If you live in the Northeast, you may have sensed tension rippling the air these past few days as weather forecasters predicted a snowstorm, due to arrive just in time for the first day of spring. Maybe, just in case, you even stocked up on bread, alcohol or library books. But what sets a Nor’easter apart from a regular snowstorm and what’s one doing popping up in the middle of March, just as the weather should be getting warmer?
Nor’easters get their name because they travel along the eastern seaboard up the coast, generating strong winds that blow from the Northeast. These storms arise in the south, along the Gulf of Mexico, where warm waters linger even in the winter. “Nor’easters like temperature differences,” says Paul Kocin, a meteorologist with the National Weather Service and co-author of two books on Nor’easters. It’s easier for differences to build up in the winter, when the air over land is colder, but the National Weather Service expects them to arrive any time between September and April.
What’s actually going on during the life of a storm? Those temperature differences choreograph an invisible dance of air and winds. First on the scene is a low-pressure system, which is a knot of warm air that forms where two neighboring chunks of air, one warm and one cool, rub against each other. The line dividing them twists slightly counter-clockwise and that tension creates a swirl, similar to water circling a drain. Where the bottom of this knot meets the Earth’s surface, air is pulled in toward the center, then has nowhere to go but up. When it does this over water, it picks up moisture, lapping at the Gulf like a ring of cats’ tongues.

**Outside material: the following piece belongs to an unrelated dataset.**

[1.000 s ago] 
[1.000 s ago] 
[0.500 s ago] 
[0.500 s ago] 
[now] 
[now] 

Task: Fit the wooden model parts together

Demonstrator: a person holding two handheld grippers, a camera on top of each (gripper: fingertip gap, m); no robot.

How much the low-pressure system drinks depends on its temperature; warmer air can hold more water vapor. As warm air rises up through the knot, it cools and its water vapor condenses into water, arming clouds to deliver a heavy soaking. And many Nor’easters do just that — bring a soaking rain to the mid-Atlantic and New England. The soggy air rides up the East Coast along that line of thermal tension between cooler land and warmer water. When the air cools too much to hold its water vapor, it squeezes out like a wet sponge, drenching the land and water beneath it.
What about the snow?
But that just makes for a rainy day. For the snowy, show-stopping performance of a historic Nor’easter, the low-pressure system needs to partner with a high-pressure system carrying a blast of cold, dry air east and south over the Great Lakes. When this system is strong and cold enough and times its entrance right, it freezes the low-pressure system’s abundant water into dazzling snowflakes, like a strong leader showcasing his partner’s grace. “Everything has got to line up just right for us to get a blizzard,” says Gary Conte, a meteorologist at the National Weather Service’s New York office.
The complicated nature of Nor’easters can make meteorologists’ jobs tricky. The record-breaking Nor’easter this January, nicknamed Jonas, was unusually straightforward to predict, according to Kocin, showing up clearly a week in advance despite some uncertainty about exactly how far north heavy snow would reach. “That’s often not the way it works,” Kocin says. “Often these storms are very hard to forecast,” he adds. This weekend’s storm is more typical that way.
Wherever the storm tracks, for as long as the two systems balance each other, the snow will continue to fall, blanketing the land in inches or even feet. But all dances come to an end when the music fades. Eventually, the storm uses up its fuel of warm wet air, sputtering out over the cold northern Atlantic Ocean as the dancers bow and part ways.